## Work task
Could you retype, exactly as written, every line from the top of the records through the line that contains "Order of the"?

_ _ _ _

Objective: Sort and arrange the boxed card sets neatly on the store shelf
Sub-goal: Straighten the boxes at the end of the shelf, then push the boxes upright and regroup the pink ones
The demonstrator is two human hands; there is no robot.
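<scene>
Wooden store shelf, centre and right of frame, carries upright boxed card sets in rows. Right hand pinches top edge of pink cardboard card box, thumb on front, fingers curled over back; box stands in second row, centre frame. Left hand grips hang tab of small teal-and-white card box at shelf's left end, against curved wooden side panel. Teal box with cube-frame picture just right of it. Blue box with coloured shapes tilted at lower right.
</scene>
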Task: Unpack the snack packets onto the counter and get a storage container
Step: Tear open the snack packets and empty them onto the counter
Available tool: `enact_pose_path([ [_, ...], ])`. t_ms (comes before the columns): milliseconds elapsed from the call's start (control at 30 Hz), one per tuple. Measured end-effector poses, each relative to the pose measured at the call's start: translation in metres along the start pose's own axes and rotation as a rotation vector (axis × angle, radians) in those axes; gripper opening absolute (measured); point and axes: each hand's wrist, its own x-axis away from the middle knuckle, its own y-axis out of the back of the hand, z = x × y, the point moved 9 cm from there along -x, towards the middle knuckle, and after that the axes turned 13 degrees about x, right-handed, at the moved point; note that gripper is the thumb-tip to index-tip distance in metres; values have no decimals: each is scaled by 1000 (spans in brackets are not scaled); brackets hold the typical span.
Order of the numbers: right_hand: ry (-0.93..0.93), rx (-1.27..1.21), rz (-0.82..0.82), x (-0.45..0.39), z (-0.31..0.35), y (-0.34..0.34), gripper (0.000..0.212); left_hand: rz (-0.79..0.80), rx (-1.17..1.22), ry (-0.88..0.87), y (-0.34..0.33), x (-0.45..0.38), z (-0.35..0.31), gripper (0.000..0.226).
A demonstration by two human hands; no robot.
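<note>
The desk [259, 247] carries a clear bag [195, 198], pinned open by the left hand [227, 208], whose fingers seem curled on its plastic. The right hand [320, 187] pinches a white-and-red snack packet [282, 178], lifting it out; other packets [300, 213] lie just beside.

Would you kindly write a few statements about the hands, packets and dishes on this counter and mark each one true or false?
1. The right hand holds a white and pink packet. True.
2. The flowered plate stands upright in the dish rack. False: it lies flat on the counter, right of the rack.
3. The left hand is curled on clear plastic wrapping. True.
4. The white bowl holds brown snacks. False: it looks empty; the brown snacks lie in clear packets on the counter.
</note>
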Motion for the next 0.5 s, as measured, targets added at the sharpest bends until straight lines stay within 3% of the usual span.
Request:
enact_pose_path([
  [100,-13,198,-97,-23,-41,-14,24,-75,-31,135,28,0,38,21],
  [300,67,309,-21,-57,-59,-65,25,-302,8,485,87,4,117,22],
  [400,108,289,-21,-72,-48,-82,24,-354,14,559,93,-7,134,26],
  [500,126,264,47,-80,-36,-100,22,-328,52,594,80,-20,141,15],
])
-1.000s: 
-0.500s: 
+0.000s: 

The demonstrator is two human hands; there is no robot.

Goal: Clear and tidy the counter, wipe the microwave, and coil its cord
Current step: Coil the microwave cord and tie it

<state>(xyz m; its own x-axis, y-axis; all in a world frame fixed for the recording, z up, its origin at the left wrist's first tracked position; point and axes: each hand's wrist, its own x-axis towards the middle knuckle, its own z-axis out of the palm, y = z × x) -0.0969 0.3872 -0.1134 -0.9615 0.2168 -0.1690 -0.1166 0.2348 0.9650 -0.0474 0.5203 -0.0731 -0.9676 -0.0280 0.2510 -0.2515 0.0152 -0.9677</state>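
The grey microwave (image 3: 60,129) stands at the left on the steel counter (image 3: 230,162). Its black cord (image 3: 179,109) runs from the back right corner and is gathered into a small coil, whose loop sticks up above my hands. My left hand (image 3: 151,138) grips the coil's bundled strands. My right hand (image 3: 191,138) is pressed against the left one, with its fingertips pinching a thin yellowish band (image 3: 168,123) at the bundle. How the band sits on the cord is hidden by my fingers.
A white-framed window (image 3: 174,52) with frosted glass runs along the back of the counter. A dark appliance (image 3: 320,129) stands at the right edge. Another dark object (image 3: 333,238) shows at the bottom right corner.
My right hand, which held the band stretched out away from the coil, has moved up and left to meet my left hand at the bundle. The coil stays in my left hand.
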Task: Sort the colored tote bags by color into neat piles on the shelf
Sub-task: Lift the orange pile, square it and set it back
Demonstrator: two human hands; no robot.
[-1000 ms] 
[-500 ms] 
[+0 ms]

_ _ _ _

## Output for this task
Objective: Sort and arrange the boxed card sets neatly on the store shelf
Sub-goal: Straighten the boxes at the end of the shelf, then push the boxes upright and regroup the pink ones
The demonstrator is two human hands; there is no robot.
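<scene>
Wooden store shelf, centre and right of frame, carries upright boxed card sets in rows. Right hand pinches top edge of pink cardboard card box, thumb on front, fingers curled over back; box stands in second row, centre frame. Left hand grips hang tab of small teal-and-white card box at shelf's left end, against curved wooden side panel. Teal box with cube-frame picture just right of it. Blue box with coloured shapes tilted at lower right.
</scene>
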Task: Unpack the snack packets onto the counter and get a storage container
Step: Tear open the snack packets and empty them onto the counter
Available tool: `enact_pose_path([ [_, ...], ])`. t_ms (comes before the columns): milliseconds elapsed from the call's start (control at 30 Hz), one per tuple. Measured end-effector poses, each relative to the pose measured at the call's start: translation in metres along the start pose's own axes and rotation as a rotation vector (axis × angle, radians) in those axes; gripper opening absolute (measured); point and axes: each hand's wrist, its own x-axis away from the middle knuckle, its own y-axis out of the back of the hand, z = x × y, the point moved 9 cm from there along -x, towards the middle knuckle, and after that the axes turned 13 degrees about x, right-handed, at the moved point; note that gripper is the thumb-tip to index-tip distance in metres; values have no decimals: each is scaled by 1000 (spans in brackets are not scaled); brackets hold the typical span.
Order of the numbers: right_hand: ry (-0.93..0.93), rx (-1.27..1.21), rz (-0.82..0.82), x (-0.45..0.39), z (-0.31..0.35), y (-0.34..0.34), gripper (0.000..0.212); left_hand: rz (-0.79..0.80), rx (-1.17..1.22), ry (-0.88..0.87), y (-0.34..0.33), x (-0.45..0.38), z (-0.35..0.31), gripper (0.000..0.226).

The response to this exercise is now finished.